Exercise prompt: The data below is to be set down again exactly as written.

Data segment:
------------------------
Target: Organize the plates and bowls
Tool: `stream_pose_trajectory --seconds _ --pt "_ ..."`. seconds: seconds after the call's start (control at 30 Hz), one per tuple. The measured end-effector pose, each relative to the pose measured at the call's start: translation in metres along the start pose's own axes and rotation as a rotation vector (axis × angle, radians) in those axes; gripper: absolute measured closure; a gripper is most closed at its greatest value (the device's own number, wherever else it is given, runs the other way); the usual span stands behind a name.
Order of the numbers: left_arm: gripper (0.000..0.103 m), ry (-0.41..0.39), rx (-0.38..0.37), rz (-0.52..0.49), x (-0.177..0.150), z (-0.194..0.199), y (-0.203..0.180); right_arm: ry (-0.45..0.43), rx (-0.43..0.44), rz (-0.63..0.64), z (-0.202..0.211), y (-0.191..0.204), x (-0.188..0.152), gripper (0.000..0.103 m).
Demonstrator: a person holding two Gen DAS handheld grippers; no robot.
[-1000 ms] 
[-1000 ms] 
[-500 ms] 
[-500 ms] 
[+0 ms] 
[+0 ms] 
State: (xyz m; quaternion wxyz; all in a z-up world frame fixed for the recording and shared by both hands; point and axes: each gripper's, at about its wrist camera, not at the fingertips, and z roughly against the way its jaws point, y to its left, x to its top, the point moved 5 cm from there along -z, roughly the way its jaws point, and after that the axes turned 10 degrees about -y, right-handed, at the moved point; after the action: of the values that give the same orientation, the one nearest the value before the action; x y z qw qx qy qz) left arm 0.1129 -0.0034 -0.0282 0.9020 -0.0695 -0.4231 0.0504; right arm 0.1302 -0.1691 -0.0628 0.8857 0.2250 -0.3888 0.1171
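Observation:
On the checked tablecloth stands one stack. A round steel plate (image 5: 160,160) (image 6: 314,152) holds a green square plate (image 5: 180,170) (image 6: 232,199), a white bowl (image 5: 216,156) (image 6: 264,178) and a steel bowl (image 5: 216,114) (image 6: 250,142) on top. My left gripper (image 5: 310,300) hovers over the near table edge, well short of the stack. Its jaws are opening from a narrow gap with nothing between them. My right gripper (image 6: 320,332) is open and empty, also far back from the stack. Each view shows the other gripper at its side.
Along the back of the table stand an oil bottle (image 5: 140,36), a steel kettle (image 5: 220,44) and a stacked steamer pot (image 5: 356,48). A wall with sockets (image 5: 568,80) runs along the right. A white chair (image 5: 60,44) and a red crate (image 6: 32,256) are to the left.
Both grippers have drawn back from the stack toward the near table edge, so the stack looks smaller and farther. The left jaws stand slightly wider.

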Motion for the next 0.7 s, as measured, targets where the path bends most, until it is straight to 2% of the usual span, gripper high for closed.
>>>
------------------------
Exercise output:
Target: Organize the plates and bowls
Tool: `stream_pose_trajectory --seconds _ --pt "_ ..."`. seconds: seconds after the call's start (control at 30 Hz), one per tuple. The measured end-effector pose, each relative to the pose measured at the call's start: translation in metres along the start pose's own axes and rotation as a rotation vector (axis × angle, radians) in those axes; gripper: absolute measured closure; a gripper is most closed at its greatest value (the device's own number, wherever else it is given, runs the other way); the usual span stands behind a name.
Order of the numbers: left_arm: gripper (0.000..0.103 m), ry (-0.41..0.39), rx (-0.38..0.37), rz (-0.52..0.49), x (-0.177..0.150), z (-0.194..0.199), y (-0.203..0.180); right_arm: ry (-0.45..0.43), rx (-0.43..0.44), rz (-0.63..0.64), z (-0.202..0.211), y (-0.191..0.204), x (-0.188..0.152), gripper (0.000..0.103 m).
Demonstrator: a person holding two Gen DAS handheld grippers; no robot.
[-1000 ms] 
[-1000 ms] 
[-500 ms] 
[-500 ms] 
[+0 ms] 
[+0 ms] 
State: (xyz m; quaternion wxyz; all in a z-up world frame fixed for the recording and shared by both hands; point and axes: each gripper's, at about its wrist camera, not at the fingertips, and z roughly against the way its jaws point, y to its left, x to its top, the point moved 5 cm from there along -z, roughly the way its jaws point, and after that the axes turned 10 degrees about -y, right-handed, at the moved point; after the action: of the values that give the same orientation, the one nearest the value before the action; x y z qw qx qy qz) left arm 0.1129 -0.0034 -0.0282 0.9020 -0.0695 -0.4231 0.0504; right arm 0.1302 -0.1691 -0.0628 0.8857 0.2250 -0.3888 0.1171
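Observation:
On the checked tablecloth stands one stack. A round steel plate (image 5: 160,160) (image 6: 314,152) holds a green square plate (image 5: 180,170) (image 6: 232,199), a white bowl (image 5: 216,156) (image 6: 264,178) and a steel bowl (image 5: 216,114) (image 6: 250,142) on top. My left gripper (image 5: 310,300) hovers over the near table edge, well short of the stack. Its jaws are opening from a narrow gap with nothing between them. My right gripper (image 6: 320,332) is open and empty, also far back from the stack. Each view shows the other gripper at its side.
Along the back of the table stand an oil bottle (image 5: 140,36), a steel kettle (image 5: 220,44) and a stacked steamer pot (image 5: 356,48). A wall with sockets (image 5: 568,80) runs along the right. A white chair (image 5: 60,44) and a red crate (image 6: 32,256) are to the left.
Both grippers have drawn back from the stack toward the near table edge, so the stack looks smaller and farther. The left jaws stand slightly wider.
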
Motion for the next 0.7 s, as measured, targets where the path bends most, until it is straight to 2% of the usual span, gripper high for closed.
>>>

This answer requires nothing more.